PROMPT
The records sit below this line. Repeat all of them exactly.

(Stored data entries)
= Beginning of Section =
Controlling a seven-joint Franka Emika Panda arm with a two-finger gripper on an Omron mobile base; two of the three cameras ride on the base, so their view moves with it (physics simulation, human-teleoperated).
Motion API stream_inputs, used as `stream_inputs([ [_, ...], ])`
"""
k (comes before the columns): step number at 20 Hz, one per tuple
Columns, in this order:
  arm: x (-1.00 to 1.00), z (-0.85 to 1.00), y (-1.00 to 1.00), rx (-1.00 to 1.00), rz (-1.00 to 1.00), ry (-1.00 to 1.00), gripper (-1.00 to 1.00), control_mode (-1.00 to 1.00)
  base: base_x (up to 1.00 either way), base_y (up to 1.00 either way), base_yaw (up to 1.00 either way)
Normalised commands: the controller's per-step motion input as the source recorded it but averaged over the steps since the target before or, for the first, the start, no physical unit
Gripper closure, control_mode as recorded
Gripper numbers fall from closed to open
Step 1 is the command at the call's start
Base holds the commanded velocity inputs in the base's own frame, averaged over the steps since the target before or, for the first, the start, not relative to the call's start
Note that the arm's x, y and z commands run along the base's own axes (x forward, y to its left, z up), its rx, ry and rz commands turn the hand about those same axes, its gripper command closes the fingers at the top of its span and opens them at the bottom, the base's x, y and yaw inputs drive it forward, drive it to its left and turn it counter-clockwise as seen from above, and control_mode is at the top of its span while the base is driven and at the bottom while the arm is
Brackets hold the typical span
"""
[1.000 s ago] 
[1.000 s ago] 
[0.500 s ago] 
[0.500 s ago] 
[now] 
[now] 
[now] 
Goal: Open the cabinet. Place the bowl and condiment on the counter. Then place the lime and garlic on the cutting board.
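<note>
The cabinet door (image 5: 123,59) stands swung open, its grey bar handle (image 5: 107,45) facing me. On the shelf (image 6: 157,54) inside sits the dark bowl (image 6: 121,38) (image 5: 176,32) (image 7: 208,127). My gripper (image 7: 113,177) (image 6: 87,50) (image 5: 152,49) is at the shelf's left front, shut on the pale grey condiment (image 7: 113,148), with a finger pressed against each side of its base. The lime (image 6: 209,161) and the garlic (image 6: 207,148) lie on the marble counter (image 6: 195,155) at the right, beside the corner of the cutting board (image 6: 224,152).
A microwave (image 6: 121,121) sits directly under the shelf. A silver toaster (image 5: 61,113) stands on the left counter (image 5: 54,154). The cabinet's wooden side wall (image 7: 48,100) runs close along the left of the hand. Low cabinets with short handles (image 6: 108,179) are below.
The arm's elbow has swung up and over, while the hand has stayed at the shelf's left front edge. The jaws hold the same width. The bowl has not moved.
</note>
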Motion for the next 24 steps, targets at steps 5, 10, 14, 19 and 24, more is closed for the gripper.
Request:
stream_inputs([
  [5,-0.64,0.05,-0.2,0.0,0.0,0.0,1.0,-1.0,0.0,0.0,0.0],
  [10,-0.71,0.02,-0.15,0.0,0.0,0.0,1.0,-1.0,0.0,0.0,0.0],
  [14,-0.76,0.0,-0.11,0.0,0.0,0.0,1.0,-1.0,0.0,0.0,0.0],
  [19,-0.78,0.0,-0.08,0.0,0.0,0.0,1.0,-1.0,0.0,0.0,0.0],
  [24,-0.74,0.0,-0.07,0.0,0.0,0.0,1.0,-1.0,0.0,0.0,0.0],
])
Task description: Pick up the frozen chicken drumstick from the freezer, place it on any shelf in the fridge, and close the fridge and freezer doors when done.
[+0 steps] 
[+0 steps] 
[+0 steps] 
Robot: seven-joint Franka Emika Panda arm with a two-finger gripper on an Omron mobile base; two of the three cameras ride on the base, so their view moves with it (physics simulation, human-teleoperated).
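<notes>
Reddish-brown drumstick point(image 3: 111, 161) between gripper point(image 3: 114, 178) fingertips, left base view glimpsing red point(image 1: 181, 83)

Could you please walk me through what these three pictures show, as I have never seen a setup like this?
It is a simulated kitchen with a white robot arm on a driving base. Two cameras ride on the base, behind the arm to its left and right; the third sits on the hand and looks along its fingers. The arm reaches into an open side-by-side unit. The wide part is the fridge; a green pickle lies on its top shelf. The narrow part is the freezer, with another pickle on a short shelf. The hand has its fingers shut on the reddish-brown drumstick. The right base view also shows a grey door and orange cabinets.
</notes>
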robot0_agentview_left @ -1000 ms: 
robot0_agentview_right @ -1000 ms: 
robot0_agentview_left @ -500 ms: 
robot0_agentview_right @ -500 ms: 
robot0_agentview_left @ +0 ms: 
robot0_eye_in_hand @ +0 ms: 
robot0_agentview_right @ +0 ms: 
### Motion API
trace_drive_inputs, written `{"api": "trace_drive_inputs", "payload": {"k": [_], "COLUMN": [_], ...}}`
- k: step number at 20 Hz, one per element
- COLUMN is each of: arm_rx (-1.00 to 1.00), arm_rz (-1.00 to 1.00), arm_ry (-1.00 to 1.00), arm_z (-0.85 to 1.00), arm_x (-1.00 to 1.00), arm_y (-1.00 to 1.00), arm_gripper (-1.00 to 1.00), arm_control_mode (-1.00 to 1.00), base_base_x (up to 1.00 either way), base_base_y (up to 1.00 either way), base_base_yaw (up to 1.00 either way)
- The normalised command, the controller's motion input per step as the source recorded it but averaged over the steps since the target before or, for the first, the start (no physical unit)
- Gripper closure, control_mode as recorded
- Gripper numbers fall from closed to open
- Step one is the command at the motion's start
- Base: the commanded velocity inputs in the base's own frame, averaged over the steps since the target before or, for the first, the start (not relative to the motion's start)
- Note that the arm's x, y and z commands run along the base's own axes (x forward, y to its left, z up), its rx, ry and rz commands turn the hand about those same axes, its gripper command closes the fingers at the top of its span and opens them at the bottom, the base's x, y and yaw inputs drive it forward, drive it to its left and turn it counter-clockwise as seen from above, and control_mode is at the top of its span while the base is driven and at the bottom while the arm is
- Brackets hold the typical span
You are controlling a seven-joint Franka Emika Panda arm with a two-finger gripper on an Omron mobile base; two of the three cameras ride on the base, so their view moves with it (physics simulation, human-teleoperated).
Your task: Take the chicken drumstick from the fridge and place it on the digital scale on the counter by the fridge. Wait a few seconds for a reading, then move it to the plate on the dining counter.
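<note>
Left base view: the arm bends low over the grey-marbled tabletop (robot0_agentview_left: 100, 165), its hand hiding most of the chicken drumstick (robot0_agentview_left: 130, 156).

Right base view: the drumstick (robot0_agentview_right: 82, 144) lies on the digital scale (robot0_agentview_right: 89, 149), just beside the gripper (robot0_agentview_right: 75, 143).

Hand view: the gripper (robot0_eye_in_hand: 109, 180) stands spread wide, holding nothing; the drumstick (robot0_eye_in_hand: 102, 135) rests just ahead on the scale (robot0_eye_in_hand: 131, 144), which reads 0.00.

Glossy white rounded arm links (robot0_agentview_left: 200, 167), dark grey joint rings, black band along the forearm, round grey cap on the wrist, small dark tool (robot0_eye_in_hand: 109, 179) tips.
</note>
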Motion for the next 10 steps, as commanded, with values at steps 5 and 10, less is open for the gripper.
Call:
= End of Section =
OUTPUT FOR THIS EXERCISE
Controlling a seven-joint Franka Emika Panda arm with a two-finger gripper on an Omron mobile base; two of the three cameras ride on the base, so their view moves with it (physics simulation, human-teleoperated).
Motion API stream_inputs, used as `stream_inputs([ [_, ...], ])`
"""
k (comes before the columns): step number at 20 Hz, one per tuple
Columns, in this order:
  arm: x (-1.00 to 1.00), z (-0.85 to 1.00), y (-1.00 to 1.00), rx (-1.00 to 1.00), rz (-1.00 to 1.00), ry (-1.00 to 1.00), gripper (-1.00 to 1.00), control_mode (-1.00 to 1.00)
  base: base_x (up to 1.00 either way), base_y (up to 1.00 either way), base_yaw (up to 1.00 either way)
Normalised commands: the controller's per-step motion input as the source recorded it but averaged over the steps since the target before or, for the first, the start, no physical unit
Gripper closure, control_mode as recorded
Gripper numbers fall from closed to open
Step 1 is the command at the call's start
Base holds the commanded velocity inputs in the base's own frame, averaged over the steps since the target before or, for the first, the start, not relative to the call's start
Note that the arm's x, y and z commands run along the base's own axes (x forward, y to its left, z up), its rx, ry and rz commands turn the hand about those same axes, its gripper command closes the fingers at the top of its span and opens them at the bottom, the base's x, y and yaw inputs drive it forward, drive it to its left and turn it counter-clockwise as seen from above, and control_mode is at the top of its span while the base is driven and at the bottom while the arm is
Brackets hold the typical span
"""
[1.000 s ago] 
[1.000 s ago] 
[0.500 s ago] 
[0.500 s ago] 
[now] 
[now] 
[now] 
Goal: Open the cabinet. Place the bowl and condiment on the counter. Then place the lime and garlic on the cutting board.
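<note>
The cabinet door (image 5: 123,59) stands swung open, its grey bar handle (image 5: 107,45) facing me. On the shelf (image 6: 157,54) inside sits the dark bowl (image 6: 121,38) (image 5: 176,32) (image 7: 208,127). My gripper (image 7: 113,177) (image 6: 87,50) (image 5: 152,49) is at the shelf's left front, shut on the pale grey condiment (image 7: 113,148), with a finger pressed against each side of its base. The lime (image 6: 209,161) and the garlic (image 6: 207,148) lie on the marble counter (image 6: 195,155) at the right, beside the corner of the cutting board (image 6: 224,152).
A microwave (image 6: 121,121) sits directly under the shelf. A silver toaster (image 5: 61,113) stands on the left counter (image 5: 54,154). The cabinet's wooden side wall (image 7: 48,100) runs close along the left of the hand. Low cabinets with short handles (image 6: 108,179) are below.
The arm's elbow has swung up and over, while the hand has stayed at the shelf's left front edge. The jaws hold the same width. The bowl has not moved.
</note>
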Motion for the next 24 steps, targets at steps 5, 10, 14, 19 and 24, more is closed for the gripper.
Request:
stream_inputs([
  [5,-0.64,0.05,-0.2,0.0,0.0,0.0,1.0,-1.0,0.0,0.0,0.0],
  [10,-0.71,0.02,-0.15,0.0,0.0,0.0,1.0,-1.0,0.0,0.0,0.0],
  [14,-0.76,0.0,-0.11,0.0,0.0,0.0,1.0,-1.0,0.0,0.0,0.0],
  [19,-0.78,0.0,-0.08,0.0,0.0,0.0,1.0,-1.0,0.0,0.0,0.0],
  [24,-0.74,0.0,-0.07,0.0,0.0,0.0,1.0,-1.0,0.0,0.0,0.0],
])
Task description: Pick up the frozen chicken drumstick from the freezer, place it on any shelf in the fridge, and close the fridge and freezer doors when done.
[+0 steps] 
[+0 steps] 
[+0 steps] 
Robot: seven-joint Franka Emika Panda arm with a two-finger gripper on an Omron mobile base; two of the three cameras ride on the base, so their view moves with it (physics simulation, human-teleoperated).
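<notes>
Reddish-brown drumstick point(image 3: 111, 161) between gripper point(image 3: 114, 178) fingertips, left base view glimpsing red point(image 1: 181, 83)

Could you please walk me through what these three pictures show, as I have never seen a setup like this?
It is a simulated kitchen with a white robot arm on a driving base. Two cameras ride on the base, behind the arm to its left and right; the third sits on the hand and looks along its fingers. The arm reaches into an open side-by-side unit. The wide part is the fridge; a green pickle lies on its top shelf. The narrow part is the freezer, with another pickle on a short shelf. The hand has its fingers shut on the reddish-brown drumstick. The right base view also shows a grey door and orange cabinets.
</notes>
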robot0_agentview_left @ -1000 ms: 
robot0_agentview_right @ -1000 ms: 
robot0_agentview_left @ -500 ms: 
robot0_agentview_right @ -500 ms: 
robot0_agentview_left @ +0 ms: 
robot0_eye_in_hand @ +0 ms: 
robot0_agentview_right @ +0 ms: 
### Motion API
trace_drive_inputs, written `{"api": "trace_drive_inputs", "payload": {"k": [_], "COLUMN": [_], ...}}`
- k: step number at 20 Hz, one per element
- COLUMN is each of: arm_rx (-1.00 to 1.00), arm_rz (-1.00 to 1.00), arm_ry (-1.00 to 1.00), arm_z (-0.85 to 1.00), arm_x (-1.00 to 1.00), arm_y (-1.00 to 1.00), arm_gripper (-1.00 to 1.00), arm_control_mode (-1.00 to 1.00), base_base_x (up to 1.00 either way), base_base_y (up to 1.00 either way), base_base_yaw (up to 1.00 either way)
- The normalised command, the controller's motion input per step as the source recorded it but averaged over the steps since the target before or, for the first, the start (no physical unit)
- Gripper closure, control_mode as recorded
- Gripper numbers fall from closed to open
- Step one is the command at the motion's start
- Base: the commanded velocity inputs in the base's own frame, averaged over the steps since the target before or, for the first, the start (not relative to the motion's start)
- Note that the arm's x, y and z commands run along the base's own axes (x forward, y to its left, z up), its rx, ry and rz commands turn the hand about those same axes, its gripper command closes the fingers at the top of its span and opens them at the bottom, the base's x, y and yaw inputs drive it forward, drive it to its left and turn it counter-clockwise as seen from above, and control_mode is at the top of its span while the base is driven and at the bottom while the arm is
- Brackets hold the typical span
You are controlling a seven-joint Franka Emika Panda arm with a two-finger gripper on an Omron mobile base; two of the three cameras ride on the base, so their view moves with it (physics simulation, human-teleoperated).
Your task: Take the chicken drumstick from the fridge and place it on the digital scale on the counter by the fridge. Wait a few seconds for a reading, then move it to the plate on the dining counter.
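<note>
Left base view: the arm bends low over the grey-marbled tabletop (robot0_agentview_left: 100, 165), its hand hiding most of the chicken drumstick (robot0_agentview_left: 130, 156).

Right base view: the drumstick (robot0_agentview_right: 82, 144) lies on the digital scale (robot0_agentview_right: 89, 149), just beside the gripper (robot0_agentview_right: 75, 143).

Hand view: the gripper (robot0_eye_in_hand: 109, 180) stands spread wide, holding nothing; the drumstick (robot0_eye_in_hand: 102, 135) rests just ahead on the scale (robot0_eye_in_hand: 131, 144), which reads 0.00.

Glossy white rounded arm links (robot0_agentview_left: 200, 167), dark grey joint rings, black band along the forearm, round grey cap on the wrist, small dark tool (robot0_eye_in_hand: 109, 179) tips.
</note>
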Motion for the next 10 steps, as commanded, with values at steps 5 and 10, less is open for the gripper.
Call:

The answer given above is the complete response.